Could it be that we’re at the end of the beginning for the climate transition?
The U.K. became one of the first major countries to get specific about putting good intentions into practice. Earlier this month, it released a detailed “Net Zero” strategy — a roadmap of how the country plans to be in a situation where it no longer adds to the total amount of greenhouse gases in the atmosphere come 2050.
Boris Johnson and Sir David Attenborough at the launch of the COP26 UN climate conference. Source: U.K. government, via Flickr
As a result, several new acronyms might become as well known in finance as FTSE, GDP and the SEC.
Of particular interest to asset managers: the SDR, or Sustainability Disclosure Requirements. A key burden — and opportunity! — in the future world of investing will be the requirement that companies, especially the “premium” London Stock Exchange equities that have advanced reporting requirements to qualify for the FTSE 250 and 100 benchmarks, align their reporting with the Task Force on Climate-Related Financial Disclosures.
That’s the second acronym. The TCFD, co-founded by former Bank of England and Bank of Canada Governor Mark Carney, was created in 2015 by major economies and central banks with the aim of developing consistent climate risk disclosure for the financial world. Lest we forget, Carney has sounded the alarm about stranded, climate-unfriendly assets becoming a risk to financial stability as their value deteriorates.
London’s market isn’t just about the U.K. economy. The LSE is home to global companies and British-based multinationals that get a small fraction of their income from their home market. Those non-U.K. issuers see value in the imprimatur of a listing in one of the world’s top two financial centres, home to one of the most influential regulatory regimes outside the U.S.
London has one of the biggest pools of capital in the world, and the British government is hoping to retain the financial centre’s post-Brexit relevance by becoming a leader on the environment. Appropriately, one of the policy papers released Oct. 18 is called “Greening Finance.”
“The government would like to support and encourage organizations” as they develop their transition plans, the report says. That phrasing might be a case of British understatement.
Financial market participants will need to set out the impact of the activities they finance.

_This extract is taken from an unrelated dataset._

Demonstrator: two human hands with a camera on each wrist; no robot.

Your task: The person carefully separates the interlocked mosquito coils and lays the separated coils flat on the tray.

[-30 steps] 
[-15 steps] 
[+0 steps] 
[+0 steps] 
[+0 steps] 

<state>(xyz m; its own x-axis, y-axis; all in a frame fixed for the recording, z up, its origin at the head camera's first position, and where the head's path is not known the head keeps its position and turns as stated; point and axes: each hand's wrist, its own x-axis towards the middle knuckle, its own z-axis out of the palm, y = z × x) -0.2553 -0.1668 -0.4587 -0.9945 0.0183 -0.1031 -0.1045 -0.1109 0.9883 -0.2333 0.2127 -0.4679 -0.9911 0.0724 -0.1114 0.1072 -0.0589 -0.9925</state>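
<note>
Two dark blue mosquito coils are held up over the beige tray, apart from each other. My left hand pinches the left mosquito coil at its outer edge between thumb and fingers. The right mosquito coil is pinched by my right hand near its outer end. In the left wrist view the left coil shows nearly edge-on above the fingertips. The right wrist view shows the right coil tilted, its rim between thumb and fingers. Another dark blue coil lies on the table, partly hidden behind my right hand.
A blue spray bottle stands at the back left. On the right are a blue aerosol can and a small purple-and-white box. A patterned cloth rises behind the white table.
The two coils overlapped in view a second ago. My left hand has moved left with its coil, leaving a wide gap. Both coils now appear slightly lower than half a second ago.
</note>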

The TCFD gives an example of what it wants to see from multinationals: a granular transition plan and decarbonisation “glide path” for Nestle, which the world’s biggest food company released in February. Its specific measures include cutting “virgin” plastic packaging by a third, come 2025; by 2030, half of the Swiss giant’s key ingredients will be sourced “through regenerative agricultural methods.”

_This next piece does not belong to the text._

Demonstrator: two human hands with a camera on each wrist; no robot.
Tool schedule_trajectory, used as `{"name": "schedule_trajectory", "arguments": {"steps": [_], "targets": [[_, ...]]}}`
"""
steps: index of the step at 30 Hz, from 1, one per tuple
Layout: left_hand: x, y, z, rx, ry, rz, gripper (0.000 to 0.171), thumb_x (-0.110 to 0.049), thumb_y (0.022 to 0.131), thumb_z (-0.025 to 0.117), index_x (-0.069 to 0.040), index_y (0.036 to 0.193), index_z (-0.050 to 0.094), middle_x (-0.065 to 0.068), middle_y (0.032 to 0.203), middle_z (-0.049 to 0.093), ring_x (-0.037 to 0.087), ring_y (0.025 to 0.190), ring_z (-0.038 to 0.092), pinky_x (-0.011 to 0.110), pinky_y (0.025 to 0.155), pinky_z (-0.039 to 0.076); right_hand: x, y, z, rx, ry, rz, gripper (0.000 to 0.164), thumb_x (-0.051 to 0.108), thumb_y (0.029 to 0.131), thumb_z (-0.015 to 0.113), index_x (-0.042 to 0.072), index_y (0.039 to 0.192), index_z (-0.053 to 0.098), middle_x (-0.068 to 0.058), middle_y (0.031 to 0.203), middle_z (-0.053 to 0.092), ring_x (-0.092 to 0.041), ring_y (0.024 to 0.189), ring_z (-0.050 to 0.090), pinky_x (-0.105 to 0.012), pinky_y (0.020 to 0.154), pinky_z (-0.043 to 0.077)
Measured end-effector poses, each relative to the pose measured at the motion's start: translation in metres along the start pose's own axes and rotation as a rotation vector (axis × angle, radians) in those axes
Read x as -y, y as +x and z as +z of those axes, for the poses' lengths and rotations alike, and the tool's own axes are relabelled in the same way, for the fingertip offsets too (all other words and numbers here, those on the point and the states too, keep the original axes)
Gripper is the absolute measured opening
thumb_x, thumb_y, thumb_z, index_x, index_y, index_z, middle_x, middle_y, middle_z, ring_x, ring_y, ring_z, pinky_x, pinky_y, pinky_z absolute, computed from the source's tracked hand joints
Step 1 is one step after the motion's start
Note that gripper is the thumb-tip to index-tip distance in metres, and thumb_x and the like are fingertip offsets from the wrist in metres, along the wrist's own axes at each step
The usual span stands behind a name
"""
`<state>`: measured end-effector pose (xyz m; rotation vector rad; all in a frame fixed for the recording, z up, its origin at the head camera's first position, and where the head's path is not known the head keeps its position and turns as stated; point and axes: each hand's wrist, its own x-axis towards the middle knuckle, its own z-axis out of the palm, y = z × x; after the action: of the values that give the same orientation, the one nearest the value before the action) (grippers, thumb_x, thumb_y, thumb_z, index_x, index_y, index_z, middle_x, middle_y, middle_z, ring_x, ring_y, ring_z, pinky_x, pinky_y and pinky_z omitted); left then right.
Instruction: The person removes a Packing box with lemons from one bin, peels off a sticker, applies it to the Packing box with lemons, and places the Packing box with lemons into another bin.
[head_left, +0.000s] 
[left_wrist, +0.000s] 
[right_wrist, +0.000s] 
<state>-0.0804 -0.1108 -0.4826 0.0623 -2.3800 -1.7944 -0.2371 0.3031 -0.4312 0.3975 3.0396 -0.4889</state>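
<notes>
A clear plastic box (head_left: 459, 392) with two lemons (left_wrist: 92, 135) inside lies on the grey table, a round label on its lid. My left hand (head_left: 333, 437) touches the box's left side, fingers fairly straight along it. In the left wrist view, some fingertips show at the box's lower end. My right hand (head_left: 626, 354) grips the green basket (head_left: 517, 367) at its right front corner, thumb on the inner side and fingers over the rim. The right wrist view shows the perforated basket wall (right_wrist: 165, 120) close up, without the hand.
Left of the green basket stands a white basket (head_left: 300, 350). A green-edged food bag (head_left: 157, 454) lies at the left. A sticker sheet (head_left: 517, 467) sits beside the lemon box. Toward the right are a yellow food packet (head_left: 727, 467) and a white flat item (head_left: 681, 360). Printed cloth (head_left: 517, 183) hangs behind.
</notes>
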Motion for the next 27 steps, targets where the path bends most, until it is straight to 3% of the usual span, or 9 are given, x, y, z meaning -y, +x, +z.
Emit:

A Nestle factory in Dubai (source: Nestle, via Flickr)
The SDR, for its part, fleshes out some of what asset managers will face. Page 14 of the Greening Finance paper shows the direction of travel for disclosure requirements. Here’s what’s coming:
“Processes used to identify, assess, and manage sustainability-related risks, opportunities and impacts” and “metrics and targets used to assess and manage relevant sustainability-related risks, opportunities and impacts.” These will apply to an organization’s overall operations, as well as individual investment products, like an ETF or an actively managed fund.
After that, less British understatement, more of a direct order.
“Detailed, credible transition plans… can support markets in monitoring progress towards a net-zero economy. They are also essential for the effective exercise of market discipline, and investors’ ability to hold investee company boards and management to account. The government therefore expects to see the publication of transition plans become the norm across the economy.’’
The government wants the SDR to be a fully integrated regulatory regime, and says the nation’s Treasury department will get heavily involved in making that happen. Their message is clear: build your data collection and disclosure capacities — and do it now.
Prime Minister Boris Johnson had good reason to push his environmental team to release a substantive plan now. Over the coming weeks, the U.K. hosts the much-hyped COP26 — the United Nations climate-change conference — in Glasgow.
The Scottish city gives an initial to yet another acronym: GFANZ — the Glasgow Financial Alliance for Net Zero. This is a banking sector-driven initiative aimed at crystallizing the next concrete steps — the “best practice” in reporting and climate data. GFANZ principal signatories include CEOs Shemara Wikramanayake of Macquarie, Jane Fraser of Citigroup, Larry Fink of BlackRock, Brian Moynihan of Bank of America, and Ana Botin of Banco Santander, S.A.
Firms focusing on solving that transition planning & analytics challenge have a lot of opportunity and hard work ahead.